Rich harmony, strongly saturated with chromaticisms, indicates that the composer was by then standing at the edge of the major-minor tonal system, and only a step away from creating his own, new musical language.They were played with such subtle colouring.
The beautifully shaped theme  was followed by the variations each one characterised by such a superb sense of balance.From the sumptuous tenor register with filigree  accompaniment to  the very busy  variation almost in Rachmaninovian style passing via the sombre third to the lightweight octaves thrown off with such ease  The most original  variation-  Andantino quasi tempo di mazurka introduces a stylisation of a Polish folk dance and thus, in a sense, foreshadows the much later Mazurkas op 50 also dedicated to Rubinstein.
The final variation was played with great passion and technical assurance and brought this brilliant early work to an exciting conclusion.
The other unjustly neglected work that Asagi had included was the Handel/Liszt Sarabande and Chaconne from ‘Almira’ S 181.A set work  for the Liszt competition in Utrecht in which Asagi was one of the fourteen selected to take part.
Leslie Howard, the Chairman of the jury, has so eloquently described this work: ‘Almira was Handel’s first opera, and it received such scant attention that it is little short of amazing that Liszt should have taken it up, writing a sort of double set of variations on the two dances which occur near the beginning of the work (Chaconne then Sarabande in the opera). Curiously, it is the Sarabande which predominates, rather like a Bach-type chaconne, whereas the Chaconne proper is of the balletic variety and nothing to do with repeated bass lines. This almost amounts to an original work of Liszt’s (and Humphrey Searle so catalogued it) but Handel always remains part of the equation, even in the grandiose major key transformation of the Sarabande at the end.’

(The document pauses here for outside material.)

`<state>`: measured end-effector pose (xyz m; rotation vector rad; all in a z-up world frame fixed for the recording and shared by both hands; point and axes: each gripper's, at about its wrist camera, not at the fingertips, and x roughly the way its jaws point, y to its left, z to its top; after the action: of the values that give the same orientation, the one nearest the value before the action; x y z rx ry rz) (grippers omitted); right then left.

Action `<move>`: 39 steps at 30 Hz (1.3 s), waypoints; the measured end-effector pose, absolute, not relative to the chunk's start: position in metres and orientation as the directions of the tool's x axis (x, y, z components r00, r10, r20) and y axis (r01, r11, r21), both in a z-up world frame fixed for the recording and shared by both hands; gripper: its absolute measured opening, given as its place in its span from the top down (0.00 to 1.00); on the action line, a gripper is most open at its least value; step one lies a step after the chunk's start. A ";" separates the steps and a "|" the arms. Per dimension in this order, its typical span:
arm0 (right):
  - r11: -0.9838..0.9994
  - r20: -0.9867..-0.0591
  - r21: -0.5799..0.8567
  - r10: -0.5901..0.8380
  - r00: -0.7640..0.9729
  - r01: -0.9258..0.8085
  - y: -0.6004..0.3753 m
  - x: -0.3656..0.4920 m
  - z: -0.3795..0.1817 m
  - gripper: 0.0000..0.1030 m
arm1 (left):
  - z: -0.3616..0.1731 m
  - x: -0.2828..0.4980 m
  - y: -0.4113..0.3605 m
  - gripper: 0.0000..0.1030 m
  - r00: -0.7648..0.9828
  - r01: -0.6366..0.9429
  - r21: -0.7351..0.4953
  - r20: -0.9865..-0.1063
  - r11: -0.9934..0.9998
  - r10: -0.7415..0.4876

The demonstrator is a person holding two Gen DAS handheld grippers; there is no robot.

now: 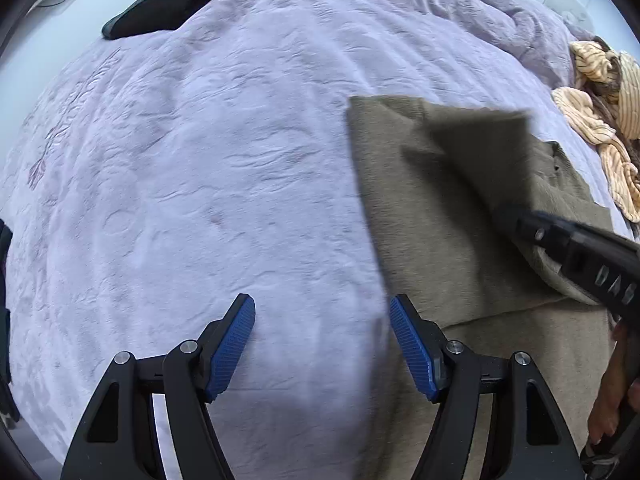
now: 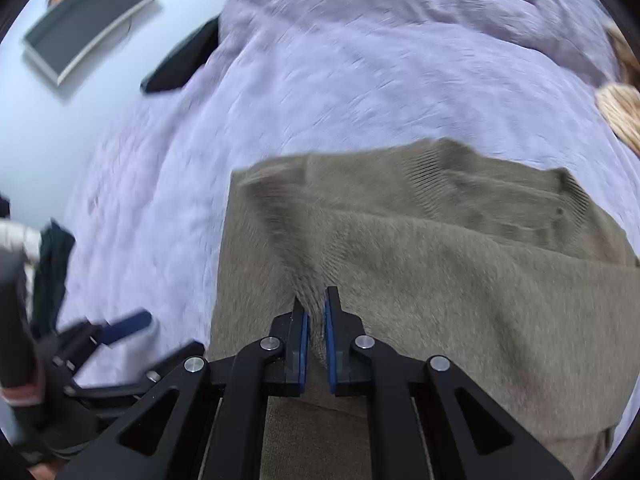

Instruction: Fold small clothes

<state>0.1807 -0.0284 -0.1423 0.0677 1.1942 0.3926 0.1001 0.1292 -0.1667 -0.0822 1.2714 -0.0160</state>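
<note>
Two grippers: both point down at a bed, each held in a person's hand.
Surface: a lilac quilt (image 1: 200, 168) covers the bed, crinkled all over and bunched into a heap at the far side.
Room: pale floor beyond the bed; a dark panel with a light frame (image 2: 88, 20) lies out there.
Garment: an olive-brown knit (image 2: 440, 264) lies on the quilt's near right part, one flap raised off the rest.
Right gripper (image 2: 316, 312): jaws nearly together, pinching a fold of the knit between the blue pads and pulling it up into a ridge.
Left gripper (image 1: 322, 344): jaws wide apart with nothing between them, over bare quilt just beside the knit's left edge.
Other things: a black cloth (image 1: 160, 8) hangs over the far edge of the bed; a cream striped heap (image 1: 600, 100) sits on the far right, well apart from the knit.
In the way: the lifted flap hides part of the knit beneath.
</note>
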 end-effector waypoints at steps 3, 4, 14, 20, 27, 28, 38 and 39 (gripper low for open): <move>0.936 -0.920 0.211 0.288 0.266 -0.282 -0.020 0.173 -0.157 0.79 | -0.167 0.095 0.146 0.31 0.289 -0.044 -0.063 -0.956 0.997 -0.048; 0.935 -0.924 0.208 0.285 0.255 -0.288 -0.019 0.171 -0.159 0.68 | -0.169 0.096 0.145 0.31 0.288 -0.044 -0.062 -0.956 0.997 -0.046; 0.915 -0.887 0.308 0.375 0.269 -0.260 -0.078 0.135 -0.120 0.43 | -0.136 0.097 0.116 0.31 0.315 0.112 -0.187 -0.925 0.976 -0.213; 0.854 -0.858 0.473 0.391 0.333 0.217 -0.239 0.108 -0.125 0.43 | -0.122 0.124 0.069 0.31 0.332 0.183 -0.203 -0.908 0.962 -0.255; 0.620 -0.822 0.570 0.419 0.387 0.540 -0.361 0.074 -0.170 0.46 | -0.180 0.154 0.051 0.31 0.246 0.077 -0.081 -0.964 0.994 -0.098; 0.588 -0.804 0.595 0.438 0.402 0.549 -0.366 0.075 -0.176 0.65 | -0.180 0.152 0.054 0.31 0.251 0.059 -0.099 -0.962 0.993 -0.111; 0.760 -0.863 0.486 0.339 0.374 0.432 -0.348 0.101 -0.183 0.92 | -0.178 0.138 0.044 0.31 0.265 0.080 -0.043 -0.962 0.996 -0.063; 0.766 -0.873 0.474 0.346 0.344 0.433 -0.347 0.101 -0.191 0.92 | -0.178 0.135 0.044 0.31 0.266 0.079 -0.041 -0.962 0.996 -0.060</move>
<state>0.1013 -0.3473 -0.1913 0.7455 1.2523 -0.0640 0.1355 0.0443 -0.1781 0.0164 1.2977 -0.0940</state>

Asagi played it with sumptuous sound  and also with tender delicacy and great sense of colour.Her superb technical assurance  allowed Liszt’s grandiose rhetoric to be shaped with great musical meaning.Another work of Liszt that unjustly neglected has been brought to our notice via the inspiring and tireless work of Leslie Howard.Asagi’s superb performance had one longing to hear it programmed  more often side by side with the more noted works of the still not completely appreciated genius of the Romantic era that is Franz Liszt.